WOW!!! astonishing! but the front end remember me to Z33


----------



## Rain (Apr 8, 2006)

Mmmmm i love those little red "O"s in the nismo logo ...they mean...progress


----------



## mambastu (Feb 13, 2002)

Splumpf


----------



## GTRJack (Aug 27, 2005)

SICK!


----------



## Hope4Sun (Jul 28, 2003)

OMFG!! :bowdown1: (is it just me or has no one else got any work done since the 24th, to busy checking on here lol)


----------



## andreasgtr (Jul 2, 2003)

...shhhhhhhhhhhhhhht!!!! don't let the boss read this  F5,F5,F5....

That car looks mean!
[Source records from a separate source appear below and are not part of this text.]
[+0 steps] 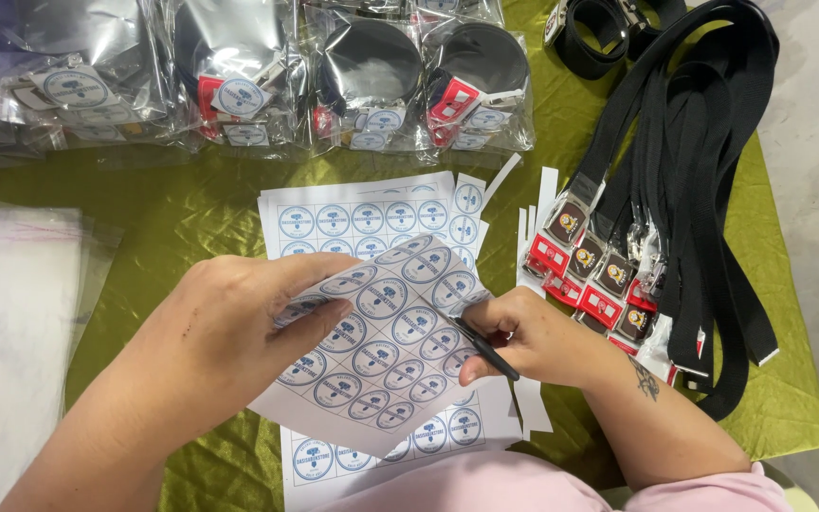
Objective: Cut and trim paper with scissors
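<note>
Left hand (225,327) fingers pinch the sticker sheet (381,341); right hand (533,337) fingers clamp scissors (485,349), blades hidden at the sheet's edge.

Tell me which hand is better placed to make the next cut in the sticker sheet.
The right hand. It holds the black scissors with the blades at the right edge of the sticker sheet. The left hand is pinching the sheet's left side, holding it up.

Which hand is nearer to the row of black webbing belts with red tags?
Right. The right hand, holding black scissors, lies just beside the black webbing belts; the left hand grips the sticker sheet, farther away.
</note>
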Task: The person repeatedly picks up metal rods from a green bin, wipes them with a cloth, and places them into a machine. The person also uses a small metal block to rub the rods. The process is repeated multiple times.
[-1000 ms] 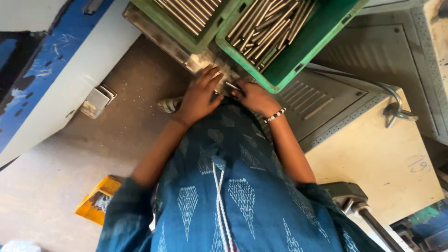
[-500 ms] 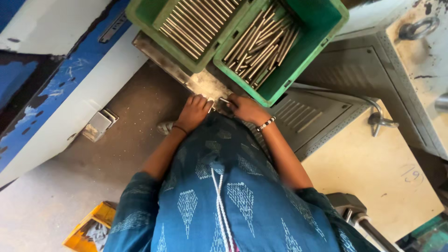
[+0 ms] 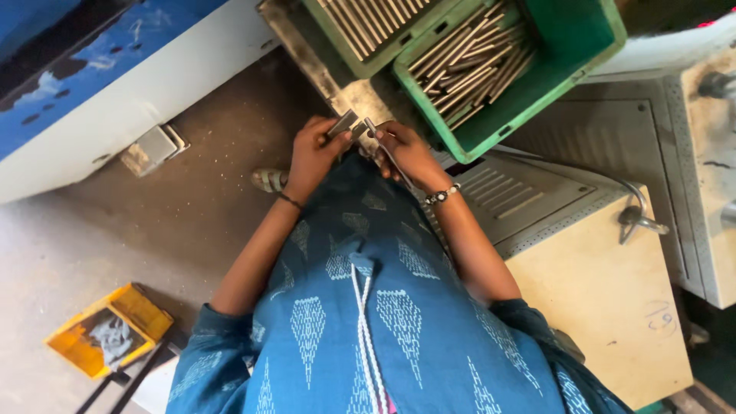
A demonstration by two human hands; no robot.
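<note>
My left hand [image 3: 313, 153] grips a short grey metal gauge block [image 3: 343, 123]. My right hand [image 3: 408, 152] holds a thin metal rod [image 3: 381, 146], its upper end meeting the block between the two hands. Both hands hover in front of my blue patterned tunic, just below a green crate [image 3: 583, 69] that holds several similar metal rods [image 3: 468, 65]. A second green crate [image 3: 349, 57] with rods laid in a row stands to its left.
The crates rest on a dark metal tray [image 3: 307, 61]. A grey and cream machine cabinet [image 3: 598, 268] is at the right, a blue and white machine [image 3: 115, 84] at the left. A foot pedal [image 3: 153, 149] and a yellow tray [image 3: 107, 331] lie on the concrete floor.
The view has shifted so the crates sit higher and further right. My hands have drawn back from the crate edge and now hold the rod and block together.
</note>
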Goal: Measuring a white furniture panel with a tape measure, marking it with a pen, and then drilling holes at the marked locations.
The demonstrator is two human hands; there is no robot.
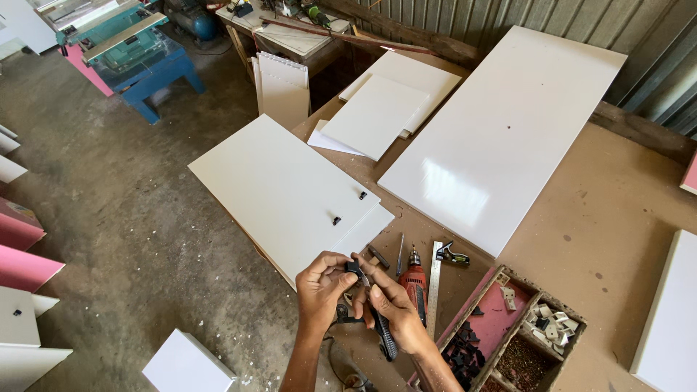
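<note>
Both hands (359,294) pinch a small black fitting (353,268).

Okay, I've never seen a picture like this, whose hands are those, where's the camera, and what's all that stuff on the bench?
There is no machine here. One camera sits on a person's head and looks down at their own two bare hands. The left hand and the right hand meet over a small black part, pinched between the fingers; the right hand also seems to have a dark-handled tool in its grip. Below is a brown workbench with large white panels, a red drill, a metal square and a wooden tray of small fittings.
</note>
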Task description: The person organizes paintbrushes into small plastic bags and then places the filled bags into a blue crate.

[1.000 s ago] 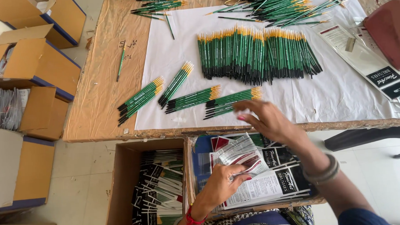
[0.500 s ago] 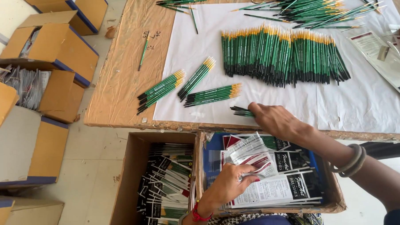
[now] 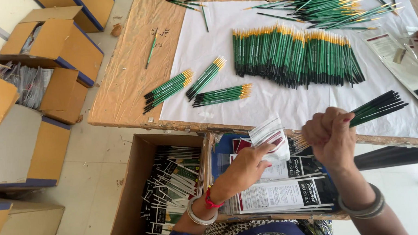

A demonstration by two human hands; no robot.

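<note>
My right hand (image 3: 331,135) is closed around a small bundle of green paintbrushes (image 3: 377,106), their dark ends pointing up and right, their yellow tips toward the left. My left hand (image 3: 244,165) holds a clear plastic sleeve (image 3: 271,136) by its lower edge, its open end close to the yellow brush tips. Both hands hover over a cardboard tray of flat printed sleeves (image 3: 286,193). On the white sheet (image 3: 282,105) lie three small brush bundles (image 3: 206,78) and a long row of green brushes (image 3: 295,56).
A cardboard box (image 3: 170,188) at the lower left holds several packed brush sleeves. Open yellow cartons (image 3: 58,44) stand on the floor at left. A loose heap of brushes (image 3: 334,4) lies at the table's far edge, and clear packaging (image 3: 401,64) at right.
My right hand took a brush bundle off the white sheet and lifted it toward me. My left hand raised the clear sleeve to meet it.
</note>
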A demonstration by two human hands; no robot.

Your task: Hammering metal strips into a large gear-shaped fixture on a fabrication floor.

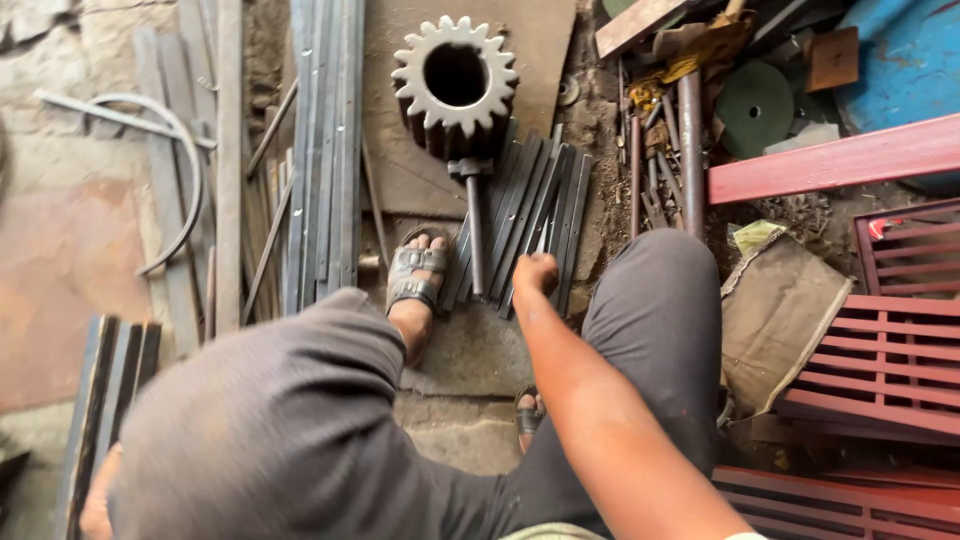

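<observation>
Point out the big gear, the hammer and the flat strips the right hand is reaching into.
Big gear [455,75]: head view, on its toothed top rim.
Hammer [475,235]: head view, mid handle.
Flat strips [520,205]: head view, upper part of the pile.

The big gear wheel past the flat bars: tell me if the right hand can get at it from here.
Probably yes, with a lean: the right hand rests on the flat bars, and nothing stands between it and the gear wheel.
</observation>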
I would love to hear the engine.
I wonder if they use the same GTR V6 or an "upgraded" version with maybe 4 liter displacement...


----------



## DCD (Jun 28, 2001)

Looks hot!!

Wonder if they run the 3.8 or the 3.2??


----------



## gtrlux (Mar 8, 2006)

That looks overkill, on a positive matter . . . now bring that piece of kit on the market , so that I can hunt down the streets . .:smokin:


----------



## [email protected] (May 16, 2003)

stunning pics ! that's special

here's to the GTR dominating era again and claiming back title from the NSX.
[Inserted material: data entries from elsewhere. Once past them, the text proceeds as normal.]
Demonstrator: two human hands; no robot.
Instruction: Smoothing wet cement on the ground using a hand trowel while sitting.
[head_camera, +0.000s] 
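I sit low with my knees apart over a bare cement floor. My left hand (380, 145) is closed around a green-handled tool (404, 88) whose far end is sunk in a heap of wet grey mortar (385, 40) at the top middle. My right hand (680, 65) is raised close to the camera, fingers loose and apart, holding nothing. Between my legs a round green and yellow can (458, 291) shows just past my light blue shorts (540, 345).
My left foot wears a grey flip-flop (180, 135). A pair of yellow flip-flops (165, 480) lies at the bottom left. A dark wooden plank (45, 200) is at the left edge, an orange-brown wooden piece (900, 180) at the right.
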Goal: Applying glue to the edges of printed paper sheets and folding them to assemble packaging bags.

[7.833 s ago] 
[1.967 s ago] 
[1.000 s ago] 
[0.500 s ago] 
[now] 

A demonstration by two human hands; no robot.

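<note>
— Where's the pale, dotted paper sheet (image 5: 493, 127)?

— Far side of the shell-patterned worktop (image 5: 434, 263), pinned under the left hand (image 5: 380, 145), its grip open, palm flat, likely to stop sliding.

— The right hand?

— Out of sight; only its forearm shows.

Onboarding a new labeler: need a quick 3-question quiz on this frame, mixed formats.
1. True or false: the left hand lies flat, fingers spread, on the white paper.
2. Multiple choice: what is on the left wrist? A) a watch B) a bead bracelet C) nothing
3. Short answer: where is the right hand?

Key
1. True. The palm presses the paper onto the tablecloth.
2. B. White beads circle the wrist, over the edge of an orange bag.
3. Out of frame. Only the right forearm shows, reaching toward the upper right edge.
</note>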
imagine they'll stick with VK45DE V8 ? but 3.8 V6 would be good to see

would be great to see that and other GT500 cars up against FIA GT cars one day.


----------



## Sidious (Jul 14, 2006)

This can an either dominate the field or flop massively.


----------



## Pharoahe (Mar 11, 2006)

Anybody wants a wallpaper? :clap:


----------



## Alan (Jul 1, 2001)

Pharoahe said:


> Anybody wants a wallpaper? :clap:


What about the other 3 please :thumbsup:


----------



## Chuck_H (Jul 28, 2006)

Larger pics

Autoblog


----------



## Durzel (Dec 5, 2001)

Is the SuperGT styling any kind of insight into what we might expect from Nismo for the car? Obviously the flared arches won't ever make an appearance but the bonnet might?

Thoughts?


----------



## Alan (Jul 1, 2001)

Chuck_H said:


> Larger pics
> 
> Autoblog


Thanx :wavey:


----------



## Rain (Apr 8, 2006)

mmmmm look at all the dry carbon, yummy!


----------



## Scott (Jun 29, 2001)

Shin,

I presume it will be rear wheel drive only?


----------



## Daz (Aug 14, 2001)

Look forward to seeing that racing


----------



## m92fs (May 10, 2007)

Sweet. Looking forward for introducing in Super GT


----------



## Big Sev (May 15, 2005)

Ok now where are those "I don't like the look of the new GTR" people now eh?...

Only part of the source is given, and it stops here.